[PROBLEM STATEMENT] Within the material below, count how many lines contain "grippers". Answer with only that number.

[DATA SECTION]
- - - - - - -

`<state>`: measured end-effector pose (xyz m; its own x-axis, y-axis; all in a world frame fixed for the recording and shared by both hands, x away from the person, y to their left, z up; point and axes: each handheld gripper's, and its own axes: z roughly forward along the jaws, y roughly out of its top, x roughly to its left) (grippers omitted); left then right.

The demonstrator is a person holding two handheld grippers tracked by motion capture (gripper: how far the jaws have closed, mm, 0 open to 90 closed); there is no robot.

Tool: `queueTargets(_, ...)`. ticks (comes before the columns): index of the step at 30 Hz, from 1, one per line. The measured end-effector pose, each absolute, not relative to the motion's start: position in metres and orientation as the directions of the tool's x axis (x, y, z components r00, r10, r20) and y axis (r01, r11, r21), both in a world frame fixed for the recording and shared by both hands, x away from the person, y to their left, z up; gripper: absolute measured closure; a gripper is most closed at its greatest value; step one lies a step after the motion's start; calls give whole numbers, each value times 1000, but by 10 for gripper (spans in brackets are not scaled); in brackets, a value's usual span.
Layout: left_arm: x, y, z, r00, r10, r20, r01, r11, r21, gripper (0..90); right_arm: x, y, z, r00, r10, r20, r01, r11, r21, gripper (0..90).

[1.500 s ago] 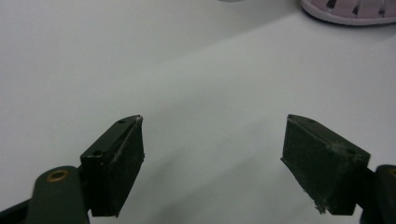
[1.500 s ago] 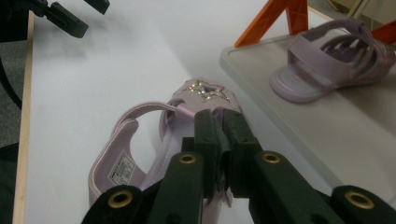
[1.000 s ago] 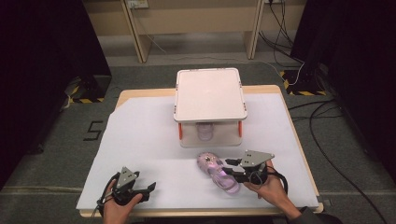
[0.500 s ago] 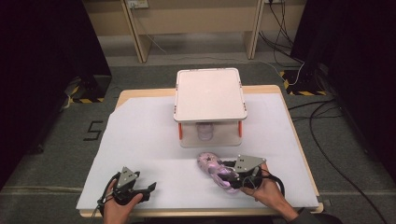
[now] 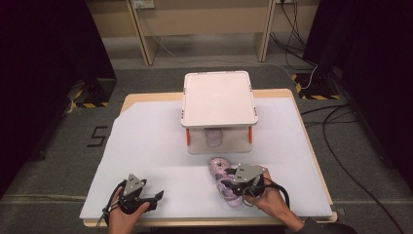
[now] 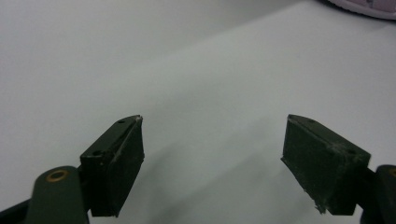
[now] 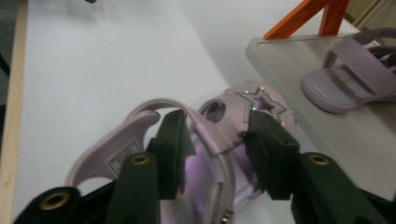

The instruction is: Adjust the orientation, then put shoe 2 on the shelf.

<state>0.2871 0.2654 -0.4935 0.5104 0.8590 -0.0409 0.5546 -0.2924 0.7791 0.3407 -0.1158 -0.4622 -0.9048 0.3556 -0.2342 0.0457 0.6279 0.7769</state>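
A lilac sandal [image 5: 220, 171] with a glittery star on its toe [image 7: 261, 100] lies on the white table cover at the front right. My right gripper [image 5: 227, 185] reaches over its heel end. Its jaws have just been closing, and they now pinch the ankle strap and side of the sandal between the pads [image 7: 217, 133]. A matching second sandal [image 7: 348, 77] rests on the lower shelf of a small rack [image 5: 219, 97], seen under the top [image 5: 214, 137]. My left gripper [image 5: 157, 197] rests open at the front left, with bare white surface between its jaws [image 6: 212, 135].
The rack has a white top, orange legs [image 7: 322, 14] and a grey lower shelf [image 7: 280, 51], and stands mid-table just behind the sandal. The white cover [image 5: 146, 146] spreads over the wooden table. Dark curtains and floor cables surround the table.
My right gripper has slid left over the sandal's heel end, and its jaws have closed onto the strap. The left gripper has stayed in place.
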Motion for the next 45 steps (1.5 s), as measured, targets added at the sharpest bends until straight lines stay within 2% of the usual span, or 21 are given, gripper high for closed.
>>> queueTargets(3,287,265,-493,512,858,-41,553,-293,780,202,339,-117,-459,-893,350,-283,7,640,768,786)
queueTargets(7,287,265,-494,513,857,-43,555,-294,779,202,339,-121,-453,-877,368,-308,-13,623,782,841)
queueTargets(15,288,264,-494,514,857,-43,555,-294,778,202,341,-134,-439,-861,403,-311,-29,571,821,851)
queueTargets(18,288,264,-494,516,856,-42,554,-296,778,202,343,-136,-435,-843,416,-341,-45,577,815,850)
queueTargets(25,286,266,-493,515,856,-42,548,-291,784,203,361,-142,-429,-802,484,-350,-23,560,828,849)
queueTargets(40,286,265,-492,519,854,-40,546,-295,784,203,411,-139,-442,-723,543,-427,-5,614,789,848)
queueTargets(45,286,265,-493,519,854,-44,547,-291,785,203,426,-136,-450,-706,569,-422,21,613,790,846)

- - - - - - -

[RESULT OF THE TASK] 2